TASK REQUIREMENTS — Each line in the entries that has the word "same" has to be copied.

DATA FOR PROCESSING —

----------------------------------------

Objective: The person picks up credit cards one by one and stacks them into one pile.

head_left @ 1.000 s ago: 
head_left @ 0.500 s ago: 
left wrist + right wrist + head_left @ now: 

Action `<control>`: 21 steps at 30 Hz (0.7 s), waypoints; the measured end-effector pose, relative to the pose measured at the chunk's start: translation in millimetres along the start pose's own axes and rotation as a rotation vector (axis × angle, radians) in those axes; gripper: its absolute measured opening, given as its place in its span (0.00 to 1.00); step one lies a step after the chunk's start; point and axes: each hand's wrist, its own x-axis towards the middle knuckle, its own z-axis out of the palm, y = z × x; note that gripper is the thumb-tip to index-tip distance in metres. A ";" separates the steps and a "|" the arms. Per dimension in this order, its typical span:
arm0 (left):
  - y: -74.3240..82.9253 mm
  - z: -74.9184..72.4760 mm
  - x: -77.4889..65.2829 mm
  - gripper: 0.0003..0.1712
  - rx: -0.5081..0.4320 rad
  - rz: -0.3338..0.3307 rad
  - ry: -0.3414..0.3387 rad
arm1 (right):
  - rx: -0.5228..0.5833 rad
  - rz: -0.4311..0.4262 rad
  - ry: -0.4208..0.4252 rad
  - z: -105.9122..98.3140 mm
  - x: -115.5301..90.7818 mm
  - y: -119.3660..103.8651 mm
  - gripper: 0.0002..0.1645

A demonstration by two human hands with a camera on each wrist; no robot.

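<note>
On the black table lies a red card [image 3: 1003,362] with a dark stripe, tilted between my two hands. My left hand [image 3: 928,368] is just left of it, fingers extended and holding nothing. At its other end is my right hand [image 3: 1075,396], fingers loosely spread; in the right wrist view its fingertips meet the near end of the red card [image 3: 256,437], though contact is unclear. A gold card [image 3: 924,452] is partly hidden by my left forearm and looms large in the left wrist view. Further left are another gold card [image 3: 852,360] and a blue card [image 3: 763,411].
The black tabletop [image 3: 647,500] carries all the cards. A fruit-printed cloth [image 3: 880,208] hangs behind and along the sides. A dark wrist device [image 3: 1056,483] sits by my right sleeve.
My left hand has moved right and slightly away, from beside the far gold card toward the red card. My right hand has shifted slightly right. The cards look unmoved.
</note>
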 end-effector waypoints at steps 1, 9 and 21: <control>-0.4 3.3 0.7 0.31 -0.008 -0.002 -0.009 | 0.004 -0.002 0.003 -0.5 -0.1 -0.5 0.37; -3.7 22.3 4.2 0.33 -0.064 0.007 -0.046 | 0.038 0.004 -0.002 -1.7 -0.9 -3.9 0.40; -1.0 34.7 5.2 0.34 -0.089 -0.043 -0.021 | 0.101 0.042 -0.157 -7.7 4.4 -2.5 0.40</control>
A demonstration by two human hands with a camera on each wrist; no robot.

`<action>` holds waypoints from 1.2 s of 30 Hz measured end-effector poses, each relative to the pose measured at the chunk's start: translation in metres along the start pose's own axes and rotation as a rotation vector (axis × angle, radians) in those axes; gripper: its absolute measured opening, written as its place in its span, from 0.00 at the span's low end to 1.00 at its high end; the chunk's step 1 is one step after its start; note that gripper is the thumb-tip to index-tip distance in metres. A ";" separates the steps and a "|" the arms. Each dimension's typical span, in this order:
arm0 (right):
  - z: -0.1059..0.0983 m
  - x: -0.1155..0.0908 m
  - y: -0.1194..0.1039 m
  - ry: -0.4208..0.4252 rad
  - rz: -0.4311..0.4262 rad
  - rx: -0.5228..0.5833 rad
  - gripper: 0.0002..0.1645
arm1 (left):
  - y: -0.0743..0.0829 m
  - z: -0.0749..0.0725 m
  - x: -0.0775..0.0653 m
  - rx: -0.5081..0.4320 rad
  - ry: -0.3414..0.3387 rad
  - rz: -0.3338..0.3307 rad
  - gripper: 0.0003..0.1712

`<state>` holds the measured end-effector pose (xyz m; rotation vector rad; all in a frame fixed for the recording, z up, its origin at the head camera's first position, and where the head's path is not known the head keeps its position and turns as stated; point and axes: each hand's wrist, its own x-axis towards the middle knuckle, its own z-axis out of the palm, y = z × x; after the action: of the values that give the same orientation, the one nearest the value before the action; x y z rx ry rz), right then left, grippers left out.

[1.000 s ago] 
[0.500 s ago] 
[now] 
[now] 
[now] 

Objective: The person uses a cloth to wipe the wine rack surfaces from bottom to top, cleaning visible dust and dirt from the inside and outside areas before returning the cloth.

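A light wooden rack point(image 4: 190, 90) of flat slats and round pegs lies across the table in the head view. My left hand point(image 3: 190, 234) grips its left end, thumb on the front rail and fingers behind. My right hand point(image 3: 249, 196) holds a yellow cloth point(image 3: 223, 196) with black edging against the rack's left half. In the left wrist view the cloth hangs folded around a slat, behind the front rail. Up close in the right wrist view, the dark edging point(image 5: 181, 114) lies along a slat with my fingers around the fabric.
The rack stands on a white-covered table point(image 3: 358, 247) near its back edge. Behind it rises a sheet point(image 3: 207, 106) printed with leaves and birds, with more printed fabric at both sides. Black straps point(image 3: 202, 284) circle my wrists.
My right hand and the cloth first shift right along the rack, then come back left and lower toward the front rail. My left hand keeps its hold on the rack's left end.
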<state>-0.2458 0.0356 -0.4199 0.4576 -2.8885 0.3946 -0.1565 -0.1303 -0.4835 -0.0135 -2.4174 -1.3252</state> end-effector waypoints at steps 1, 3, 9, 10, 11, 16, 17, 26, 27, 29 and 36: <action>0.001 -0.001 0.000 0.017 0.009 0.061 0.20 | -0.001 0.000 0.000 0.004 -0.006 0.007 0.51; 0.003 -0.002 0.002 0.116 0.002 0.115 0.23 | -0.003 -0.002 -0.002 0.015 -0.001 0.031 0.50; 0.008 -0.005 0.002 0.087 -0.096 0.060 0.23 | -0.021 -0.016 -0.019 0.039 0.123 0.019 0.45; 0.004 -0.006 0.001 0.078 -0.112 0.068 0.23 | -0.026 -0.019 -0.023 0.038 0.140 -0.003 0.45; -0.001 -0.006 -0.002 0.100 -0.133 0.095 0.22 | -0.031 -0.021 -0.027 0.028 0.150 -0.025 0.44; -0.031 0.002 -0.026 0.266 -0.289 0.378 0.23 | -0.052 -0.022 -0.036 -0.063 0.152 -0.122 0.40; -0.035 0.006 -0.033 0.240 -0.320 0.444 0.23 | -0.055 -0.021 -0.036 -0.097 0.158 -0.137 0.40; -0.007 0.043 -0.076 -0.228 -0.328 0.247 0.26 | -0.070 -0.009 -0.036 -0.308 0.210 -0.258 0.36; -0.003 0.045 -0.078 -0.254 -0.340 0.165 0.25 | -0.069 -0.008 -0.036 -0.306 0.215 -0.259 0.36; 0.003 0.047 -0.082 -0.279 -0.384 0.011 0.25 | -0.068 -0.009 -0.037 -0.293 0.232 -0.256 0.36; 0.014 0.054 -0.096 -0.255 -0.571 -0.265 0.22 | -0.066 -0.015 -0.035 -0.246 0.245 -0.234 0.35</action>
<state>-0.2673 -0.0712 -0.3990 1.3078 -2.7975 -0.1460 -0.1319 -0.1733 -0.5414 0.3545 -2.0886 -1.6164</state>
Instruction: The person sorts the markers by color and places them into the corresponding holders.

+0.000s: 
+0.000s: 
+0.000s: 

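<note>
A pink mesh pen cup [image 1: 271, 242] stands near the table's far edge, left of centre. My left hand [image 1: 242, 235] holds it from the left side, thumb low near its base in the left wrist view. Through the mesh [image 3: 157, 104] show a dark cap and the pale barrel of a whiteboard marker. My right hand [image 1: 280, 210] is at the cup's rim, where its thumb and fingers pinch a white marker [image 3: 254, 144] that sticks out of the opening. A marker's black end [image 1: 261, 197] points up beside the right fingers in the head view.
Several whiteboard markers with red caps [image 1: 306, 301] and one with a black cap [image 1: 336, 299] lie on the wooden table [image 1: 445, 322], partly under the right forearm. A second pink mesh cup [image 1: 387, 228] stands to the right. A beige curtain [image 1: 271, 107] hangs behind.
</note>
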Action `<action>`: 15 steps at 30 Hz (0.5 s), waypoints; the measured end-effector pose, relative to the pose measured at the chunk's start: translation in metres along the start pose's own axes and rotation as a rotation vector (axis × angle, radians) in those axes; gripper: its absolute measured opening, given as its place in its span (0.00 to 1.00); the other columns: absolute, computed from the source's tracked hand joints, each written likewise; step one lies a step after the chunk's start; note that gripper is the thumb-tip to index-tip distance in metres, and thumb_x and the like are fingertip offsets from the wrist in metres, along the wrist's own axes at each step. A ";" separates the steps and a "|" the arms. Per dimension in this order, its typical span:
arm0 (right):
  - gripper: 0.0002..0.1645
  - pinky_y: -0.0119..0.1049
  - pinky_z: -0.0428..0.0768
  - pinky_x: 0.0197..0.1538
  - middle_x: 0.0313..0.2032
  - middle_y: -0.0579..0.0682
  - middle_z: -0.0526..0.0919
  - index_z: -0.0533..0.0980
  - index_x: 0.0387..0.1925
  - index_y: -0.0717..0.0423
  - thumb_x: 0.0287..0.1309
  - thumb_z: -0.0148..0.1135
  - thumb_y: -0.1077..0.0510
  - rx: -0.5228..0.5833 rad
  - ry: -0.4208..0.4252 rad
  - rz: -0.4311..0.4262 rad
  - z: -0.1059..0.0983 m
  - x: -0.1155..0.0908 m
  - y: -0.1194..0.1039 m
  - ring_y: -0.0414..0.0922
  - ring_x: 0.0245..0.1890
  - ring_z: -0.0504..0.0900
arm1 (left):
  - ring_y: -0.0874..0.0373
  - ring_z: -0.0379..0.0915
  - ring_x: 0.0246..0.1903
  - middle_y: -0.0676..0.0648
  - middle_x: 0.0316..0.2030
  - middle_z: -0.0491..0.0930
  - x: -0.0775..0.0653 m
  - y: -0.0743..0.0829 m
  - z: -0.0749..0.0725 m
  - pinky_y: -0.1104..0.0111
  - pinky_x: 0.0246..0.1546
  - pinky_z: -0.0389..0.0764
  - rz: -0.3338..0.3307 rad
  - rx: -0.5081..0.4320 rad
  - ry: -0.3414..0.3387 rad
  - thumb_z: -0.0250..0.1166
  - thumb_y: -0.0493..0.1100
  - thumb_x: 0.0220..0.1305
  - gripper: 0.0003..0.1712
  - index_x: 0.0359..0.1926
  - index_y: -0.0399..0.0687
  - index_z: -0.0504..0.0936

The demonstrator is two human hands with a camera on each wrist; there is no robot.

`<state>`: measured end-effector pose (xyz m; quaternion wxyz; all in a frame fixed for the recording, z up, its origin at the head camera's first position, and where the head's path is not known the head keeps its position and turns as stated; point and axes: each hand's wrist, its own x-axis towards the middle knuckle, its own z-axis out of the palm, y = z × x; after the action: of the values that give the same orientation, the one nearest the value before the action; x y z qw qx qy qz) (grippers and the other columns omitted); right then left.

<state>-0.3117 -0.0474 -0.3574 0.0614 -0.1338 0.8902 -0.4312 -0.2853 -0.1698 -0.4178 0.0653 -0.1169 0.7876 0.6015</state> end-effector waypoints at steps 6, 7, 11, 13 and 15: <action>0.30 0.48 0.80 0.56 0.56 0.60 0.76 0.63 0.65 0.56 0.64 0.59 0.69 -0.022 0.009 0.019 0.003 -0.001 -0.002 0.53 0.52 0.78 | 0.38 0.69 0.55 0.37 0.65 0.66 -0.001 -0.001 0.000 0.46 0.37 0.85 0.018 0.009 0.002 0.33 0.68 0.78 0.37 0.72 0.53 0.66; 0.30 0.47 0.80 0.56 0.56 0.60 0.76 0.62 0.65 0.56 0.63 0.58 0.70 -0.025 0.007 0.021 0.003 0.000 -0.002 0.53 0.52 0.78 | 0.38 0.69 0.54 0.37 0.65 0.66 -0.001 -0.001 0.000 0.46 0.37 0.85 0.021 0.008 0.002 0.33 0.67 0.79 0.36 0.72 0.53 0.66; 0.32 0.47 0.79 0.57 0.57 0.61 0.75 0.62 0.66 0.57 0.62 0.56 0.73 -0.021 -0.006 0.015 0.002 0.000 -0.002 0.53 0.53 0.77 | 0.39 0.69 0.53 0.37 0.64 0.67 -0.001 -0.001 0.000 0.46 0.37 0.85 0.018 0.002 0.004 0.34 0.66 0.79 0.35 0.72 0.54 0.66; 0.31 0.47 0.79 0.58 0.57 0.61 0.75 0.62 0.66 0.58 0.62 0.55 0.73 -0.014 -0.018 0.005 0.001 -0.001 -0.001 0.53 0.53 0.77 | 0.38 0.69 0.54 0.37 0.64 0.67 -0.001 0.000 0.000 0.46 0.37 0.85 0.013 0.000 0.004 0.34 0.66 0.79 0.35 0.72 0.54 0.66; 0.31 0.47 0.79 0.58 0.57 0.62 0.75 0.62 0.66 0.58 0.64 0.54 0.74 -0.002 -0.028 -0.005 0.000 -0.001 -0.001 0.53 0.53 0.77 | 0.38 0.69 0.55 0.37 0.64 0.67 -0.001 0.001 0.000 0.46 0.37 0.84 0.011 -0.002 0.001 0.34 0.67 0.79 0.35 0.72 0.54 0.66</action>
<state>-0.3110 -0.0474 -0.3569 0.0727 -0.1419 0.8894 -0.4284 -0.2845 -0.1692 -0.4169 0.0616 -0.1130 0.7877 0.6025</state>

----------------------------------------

THE COMPLETED TASK —
`<state>` holds the measured end-effector pose (xyz m; rotation vector rad; all in a frame fixed for the recording, z up, its origin at the head camera's first position, and where the head's path is not known the head keeps its position and turns as stated; point and axes: each hand's wrist, its own x-axis towards the middle knuckle, its own z-axis out of the palm, y = z × x; after the action: of the values that give the same orientation, the one nearest the value before the action; x y z rx ry rz), right then left, grippers left out.
`<state>`: measured end-effector pose (xyz m; quaternion wxyz; all in a frame fixed for the recording, z up, its origin at the head camera's first position, and where the head's path is not known the head keeps its position and turns as stated; point and axes: each hand's wrist, its own x-axis towards the middle knuckle, its own z-axis out of the palm, y = z × x; after the action: of the values that give the same orientation, the one nearest the value before the action; x y z qw qx qy qz) (grippers and the other columns omitted); right then left.

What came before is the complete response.